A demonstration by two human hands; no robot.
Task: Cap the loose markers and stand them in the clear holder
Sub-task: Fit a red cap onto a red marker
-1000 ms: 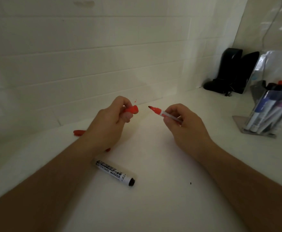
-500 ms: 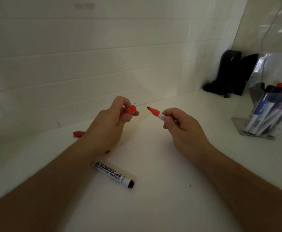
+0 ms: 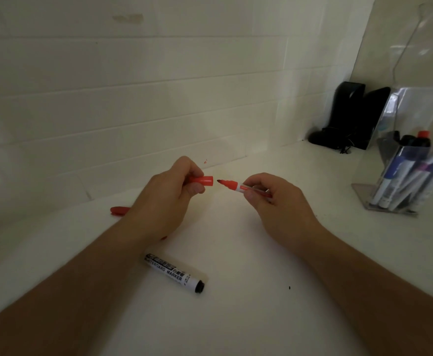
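Left hand (image 3: 166, 201) pinches a red cap (image 3: 202, 180); right hand (image 3: 279, 201) grips an uncapped red marker (image 3: 236, 187), tip just beside the cap's mouth.

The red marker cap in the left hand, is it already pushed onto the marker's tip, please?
No, the red marker cap sits just short of the red marker's exposed tip.

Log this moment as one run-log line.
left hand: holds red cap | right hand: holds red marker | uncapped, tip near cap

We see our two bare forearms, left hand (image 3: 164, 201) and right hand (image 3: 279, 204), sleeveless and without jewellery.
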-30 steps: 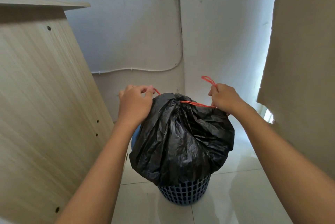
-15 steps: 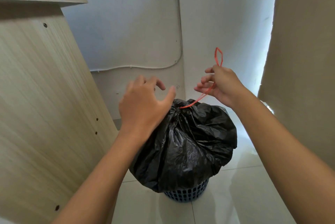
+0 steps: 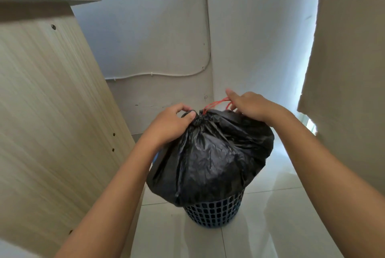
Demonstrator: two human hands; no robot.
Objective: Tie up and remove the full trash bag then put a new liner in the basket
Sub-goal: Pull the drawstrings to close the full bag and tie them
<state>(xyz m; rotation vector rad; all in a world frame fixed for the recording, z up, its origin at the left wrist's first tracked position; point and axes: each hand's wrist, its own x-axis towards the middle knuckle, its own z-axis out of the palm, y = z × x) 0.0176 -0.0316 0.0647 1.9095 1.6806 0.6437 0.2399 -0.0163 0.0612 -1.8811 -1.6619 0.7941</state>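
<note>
A full black trash bag (image 3: pixel 210 157) bulges out of a blue lattice basket (image 3: pixel 214 213) on the white tiled floor. The bag's mouth is gathered into a tight neck at the top. My left hand (image 3: pixel 169 124) pinches that gathered neck between thumb and fingers. My right hand (image 3: pixel 253 107) rests on the bag's top right and holds the red drawstring (image 3: pixel 216 103), which loops from the neck to my fingers.
A light wooden cabinet side (image 3: pixel 52 122) stands close on the left. A beige curtain (image 3: pixel 350 70) hangs on the right. White walls meet in a corner behind the basket, with a cable (image 3: pixel 158 74) along the wall. Tiled floor (image 3: pixel 260 237) surrounds the basket.
My left hand let go of the string, lifted open, then came down onto the bag's neck. My right hand raised the red string, then lowered it to the bag's top.
</note>
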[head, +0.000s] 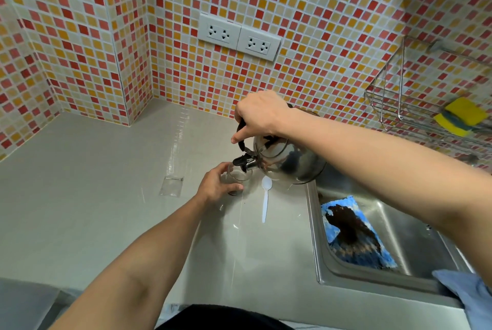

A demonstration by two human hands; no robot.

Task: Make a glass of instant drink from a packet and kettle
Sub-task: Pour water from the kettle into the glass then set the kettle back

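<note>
Mosaic tiling in red, orange and cream backs a pale grey countertop (pixel 80 196), and I am working at its right end, just beside a stainless steel sink (pixel 399 226) that holds a blue and dark patterned cloth (pixel 354 234).

My right hand (pixel 259 114) is wrapped around the black handle of a polished steel kettle (pixel 287 159), index finger extended along the handle, with the kettle tipped so its black spout sits just over the rim of a small clear drinking glass (pixel 238 178). My left hand (pixel 217 183) curls its fingers around the near side of that glass, steadying it on the counter. I cannot tell whether water is running yet, or how full the glass is.

The main risk, as I judge it, is scalding: my left fingers sit right under the spout, so an over-tilt or a sudden gush would hit them. Clear glass also makes the level hard to read, so overfilling is likely. 1 white plastic spoon (pixel 265 200) lies just beside the glass and would get splashed. 1 clear, flat packet (pixel 171 186) lies to the left, well clear of any spill.
</note>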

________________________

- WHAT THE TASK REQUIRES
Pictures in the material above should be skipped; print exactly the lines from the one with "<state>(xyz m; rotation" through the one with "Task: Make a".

- WRITTEN SOLUTION
<state>(xyz m; rotation vector rad; all in a world frame fixed for the recording, z up, its origin at the left wrist's first tracked position; point and axes: each hand's wrist, its own x-axis towards the middle knuckle, its own z-axis out of the palm, y = z × x) 0.0176 -0.0316 0.0647 1.9095 1.6806 0.6437 0.2399 -0.0163 0.0612 -1.8811 -1.6619 0.7941</state>
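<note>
A full black trash bag (image 3: pixel 210 157) bulges out of a blue lattice basket (image 3: pixel 214 213) on the white tiled floor. The bag's mouth is gathered into a tight neck at the top. My left hand (image 3: pixel 169 124) pinches that gathered neck between thumb and fingers. My right hand (image 3: pixel 253 107) rests on the bag's top right and holds the red drawstring (image 3: pixel 216 103), which loops from the neck to my fingers.
A light wooden cabinet side (image 3: pixel 52 122) stands close on the left. A beige curtain (image 3: pixel 350 70) hangs on the right. White walls meet in a corner behind the basket, with a cable (image 3: pixel 158 74) along the wall. Tiled floor (image 3: pixel 260 237) surrounds the basket.
My left hand let go of the string, lifted open, then came down onto the bag's neck. My right hand raised the red string, then lowered it to the bag's top.
</note>
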[head, +0.000s] 

A demonstration by two human hands; no robot.

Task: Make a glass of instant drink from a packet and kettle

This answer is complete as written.